Organizations that Help Find and Train Service Dogs

  • The Seeing Eye
    • Located in New Jersey, the Seeing Eye breeds and trains dogs to assist blind and visually impaired people. They also instruct dog owners in the proper use of handling service dogs.
    • Good Fit For: People who are blind or visually impaired
  • Assistance Dogs International
    • Assistance Dogs International is a clearinghouse of programs that provide guide dogs, hearing dogs, and service dogs. The organization also accredits individual programs around the world. 
    • Good Fit For: Anyone looking for a service dog
  • Leader Dogs for the Blind
    • Fully funded by individuals and nonprofit donors, Leader Dogs for the Blind helps people who are blind or visually impaired live with independence and mobility.
    • Good Fit For: People who are blind or visually impaired
  • Epilepsy Foundation
    • The Epilepsy Foundation provides resources for people interested in learning more about seizure dogs and their work. The foundation can connect you with an appropriate organization near your home.
    • Good Fit For: People with epilepsy or a seizure disorder
  • Canine Partners for Life
    • Canine Partners for Life helps match people with disabilities with partner dogs. The organization provides canine partners for people with a wide variety of disabilities as well as people with diabetes and those who need a home companion.
    • Good Fit For: Anyone with a qualifying disability
  • Fidos for Freedom
    • Fidos for Freedom provides trained service dogs, hearing dogs, therapy dogs, and combat-related PTSD dogs for people with disabilities, patients in health care facilities, and children with reading difficulties.
    • Good Fit For: People living in the Baltimore-Washington, D.C. metropolitan community
  • Guide Dogs of America
    • Based in Los Angeles, Guide Dogs of America breeds, raises, and trains service dogs for veterans, children with autism, and people with visual impairments. The organization also provides highly skilled dogs for jobs in hospitals, courtrooms, or classrooms.
    • Good Fit For: Veterans, individuals with autism, or people with visual impairments
  • Warrior Canine Connection
    • Using a Mission Based Trauma Recovery (MBTR) model, Warrior Canine Connection helps warriors reconnect with their lives, families, friends, communities, and each other. Warriors both train and use the dogs as service partners.
    • Good Fit For: Veterans, military families
  • Puppies Behind Bars
    • Founded in 1997, Puppies Behind Bars partners with incarcerated men and women to train service dogs and places the animals with qualifying applicants. 
    • Good Fit For: Veterans
  • Canines for Disabled Kids
    • Headquartered in Worcester, MA, Canines for Disabled Kids provides scholarships for children who need service animals. The organization also offers public education and training for families interested in acquiring a dog.
    • Good Fit For: Children and families

Tips on How to Train Your Own Service Dog

Service dogs do not have to be professionally trained. Anyone has the right to train a service dog. 

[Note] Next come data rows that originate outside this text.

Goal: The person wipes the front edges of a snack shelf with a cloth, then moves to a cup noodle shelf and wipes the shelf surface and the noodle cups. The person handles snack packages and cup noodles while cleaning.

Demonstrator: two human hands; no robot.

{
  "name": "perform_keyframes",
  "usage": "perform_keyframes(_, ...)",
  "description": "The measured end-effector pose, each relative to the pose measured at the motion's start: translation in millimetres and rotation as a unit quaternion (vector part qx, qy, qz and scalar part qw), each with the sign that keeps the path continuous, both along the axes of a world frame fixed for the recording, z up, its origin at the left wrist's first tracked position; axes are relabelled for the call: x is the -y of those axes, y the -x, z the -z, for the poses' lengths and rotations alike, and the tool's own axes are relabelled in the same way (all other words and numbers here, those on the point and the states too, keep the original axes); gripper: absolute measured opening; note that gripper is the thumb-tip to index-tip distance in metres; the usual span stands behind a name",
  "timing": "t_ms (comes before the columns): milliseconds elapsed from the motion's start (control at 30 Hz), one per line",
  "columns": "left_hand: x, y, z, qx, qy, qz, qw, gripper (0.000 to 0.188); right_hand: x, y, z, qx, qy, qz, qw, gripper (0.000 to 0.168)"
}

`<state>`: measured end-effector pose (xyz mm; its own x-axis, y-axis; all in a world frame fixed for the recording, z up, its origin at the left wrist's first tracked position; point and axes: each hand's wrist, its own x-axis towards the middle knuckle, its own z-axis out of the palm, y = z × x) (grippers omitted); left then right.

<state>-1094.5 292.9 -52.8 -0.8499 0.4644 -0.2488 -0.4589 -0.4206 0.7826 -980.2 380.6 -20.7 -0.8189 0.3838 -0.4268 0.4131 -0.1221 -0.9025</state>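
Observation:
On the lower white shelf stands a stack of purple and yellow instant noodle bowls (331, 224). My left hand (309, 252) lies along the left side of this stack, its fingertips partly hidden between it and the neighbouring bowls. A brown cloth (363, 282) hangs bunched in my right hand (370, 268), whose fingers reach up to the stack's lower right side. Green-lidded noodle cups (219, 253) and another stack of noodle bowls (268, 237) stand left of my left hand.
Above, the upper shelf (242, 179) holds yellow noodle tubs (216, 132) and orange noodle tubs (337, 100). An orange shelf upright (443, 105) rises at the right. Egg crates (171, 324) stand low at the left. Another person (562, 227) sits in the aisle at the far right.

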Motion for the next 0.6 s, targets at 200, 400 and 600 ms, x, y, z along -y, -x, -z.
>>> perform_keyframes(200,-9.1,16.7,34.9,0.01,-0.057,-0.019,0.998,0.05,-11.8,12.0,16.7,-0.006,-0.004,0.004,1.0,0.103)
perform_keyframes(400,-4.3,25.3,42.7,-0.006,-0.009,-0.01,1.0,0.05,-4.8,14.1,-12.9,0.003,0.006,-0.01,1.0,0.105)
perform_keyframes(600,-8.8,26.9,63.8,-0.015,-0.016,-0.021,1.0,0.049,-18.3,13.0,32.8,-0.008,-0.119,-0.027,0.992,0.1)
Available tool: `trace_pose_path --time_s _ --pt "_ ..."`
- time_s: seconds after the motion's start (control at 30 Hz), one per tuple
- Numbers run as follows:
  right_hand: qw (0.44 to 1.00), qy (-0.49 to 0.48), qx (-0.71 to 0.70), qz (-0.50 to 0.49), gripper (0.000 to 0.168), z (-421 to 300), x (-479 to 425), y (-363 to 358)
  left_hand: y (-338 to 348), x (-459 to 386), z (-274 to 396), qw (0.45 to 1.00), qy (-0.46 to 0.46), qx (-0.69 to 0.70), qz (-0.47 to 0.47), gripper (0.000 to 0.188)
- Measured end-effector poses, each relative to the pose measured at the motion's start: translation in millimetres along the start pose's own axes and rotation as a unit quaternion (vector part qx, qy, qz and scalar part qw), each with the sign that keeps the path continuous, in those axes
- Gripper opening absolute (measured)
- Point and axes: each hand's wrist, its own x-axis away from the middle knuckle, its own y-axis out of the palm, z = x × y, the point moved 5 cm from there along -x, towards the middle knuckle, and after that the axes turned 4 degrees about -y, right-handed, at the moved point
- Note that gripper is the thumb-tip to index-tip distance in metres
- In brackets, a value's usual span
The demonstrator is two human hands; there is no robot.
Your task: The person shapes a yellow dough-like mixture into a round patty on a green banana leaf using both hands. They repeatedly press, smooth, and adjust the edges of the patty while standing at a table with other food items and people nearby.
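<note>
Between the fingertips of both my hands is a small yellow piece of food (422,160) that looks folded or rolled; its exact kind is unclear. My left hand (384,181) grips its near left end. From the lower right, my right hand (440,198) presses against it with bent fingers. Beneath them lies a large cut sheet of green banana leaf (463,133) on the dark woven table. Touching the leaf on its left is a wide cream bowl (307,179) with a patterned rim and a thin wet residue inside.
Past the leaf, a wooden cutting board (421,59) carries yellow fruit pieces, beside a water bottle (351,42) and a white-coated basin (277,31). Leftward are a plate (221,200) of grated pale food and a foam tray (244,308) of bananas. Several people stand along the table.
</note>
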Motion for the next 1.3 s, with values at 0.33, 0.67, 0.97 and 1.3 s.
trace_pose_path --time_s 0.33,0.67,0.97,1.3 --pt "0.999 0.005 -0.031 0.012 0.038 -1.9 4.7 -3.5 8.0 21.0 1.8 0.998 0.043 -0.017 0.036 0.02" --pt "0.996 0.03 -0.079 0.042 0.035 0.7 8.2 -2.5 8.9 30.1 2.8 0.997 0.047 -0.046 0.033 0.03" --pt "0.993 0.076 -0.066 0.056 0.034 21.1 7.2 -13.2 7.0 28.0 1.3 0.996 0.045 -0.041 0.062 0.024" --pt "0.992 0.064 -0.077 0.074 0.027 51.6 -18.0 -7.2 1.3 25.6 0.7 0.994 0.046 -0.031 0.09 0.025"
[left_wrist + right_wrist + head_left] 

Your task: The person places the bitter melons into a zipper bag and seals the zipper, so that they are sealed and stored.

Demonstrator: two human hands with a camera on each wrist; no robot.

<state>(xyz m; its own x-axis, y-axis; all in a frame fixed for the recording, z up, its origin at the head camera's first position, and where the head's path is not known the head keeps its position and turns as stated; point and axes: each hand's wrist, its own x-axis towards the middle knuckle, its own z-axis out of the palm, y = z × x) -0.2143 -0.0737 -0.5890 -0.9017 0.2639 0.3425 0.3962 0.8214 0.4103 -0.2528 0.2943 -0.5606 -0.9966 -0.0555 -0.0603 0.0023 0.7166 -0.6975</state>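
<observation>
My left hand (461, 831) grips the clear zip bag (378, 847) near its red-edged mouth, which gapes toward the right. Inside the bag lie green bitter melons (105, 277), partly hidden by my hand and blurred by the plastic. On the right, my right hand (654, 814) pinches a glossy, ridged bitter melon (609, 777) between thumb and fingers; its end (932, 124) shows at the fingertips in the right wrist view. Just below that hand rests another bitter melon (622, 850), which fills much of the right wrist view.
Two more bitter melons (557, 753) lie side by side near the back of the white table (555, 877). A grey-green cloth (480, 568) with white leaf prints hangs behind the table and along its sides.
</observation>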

However, before you begin training your own dog, make sure that he or she would make a good service dog. To be trained as a service dog the animal should meet the following criteria:

  • Younger than six months old
  • Spayed/neutered
  • Properly sized for your needs
  • Calm personality
  • Long attention span

If you would like to train your own dog, consider the following best practices: 

House Training

Like other house-dwelling animals, service dogs must be trained to do their business in a designated place outside. Crate-training is an effective approach since most dogs want to keep their crates clean. In the early days of training, reward the dog for going to the bathroom outside so it associates outdoor bathroom behavior with positive reinforcement.

Teaching Focus and Attentiveness Towards Handler

Your dog should focus on you — and only you — while it is working. Start this habit by encouraging the animal to make eye contact with you. Give the dog a treat for staying focused.

Off-leash Training

A service dog must respond to you whether it is on or off a leash. In a safe and controlled environment, you can take off the dog’s leash and give it simple commands. Reward or praise it for obeying those commands. Over time, you can move the activity to more-public situations.

Task-Oriented Training

Your dog is more than a companion. He or she has a job to do, and it’s up to you to train them how to do it. What do you need the animal to do?

  • Be alert to seizures?
  • Answer the door?
  • Be alert to alarms?
  • Carry groceries?
  • Close doors?
  • Guide you through a crowd?
  • Be alert to allergens in food?
  • Pull a wheelchair?
  • Retrieve medication?
  • Find help?

Socialization and Task-Focused Training

A successful service dog can stay focused on specific tasks even when it is out in social settings where there are distractions. Puppies should be acclimated to different sounds and people as much as possible and as early as possible. Also, be sure the dog is comfortable staying alone to minimize separation anxiety.

Disability Specific Training

Some service dogs work in disability-specific roles. For example, a hearing dog’s job is to listen for certain sounds and respond to them. A mobility assistance dog helps a human partner with limited mobility. You may want to work with a coach who can help you focus on building your dog’s unique skill set. 

Emergency and Medication Focused Training

Medical alert dogs are trained to get help for those who need it. Some dogs also help manage their human’s medication. These dogs need to be individually trained to meet their job’s requirements.

Offer Relaxation Periods Between Training 

Don’t forget to let your dog have fun. Off-duty time to relax, chew on a toy, get some exercise, or play with other pets is a critical part of training — and enjoying — your service dog.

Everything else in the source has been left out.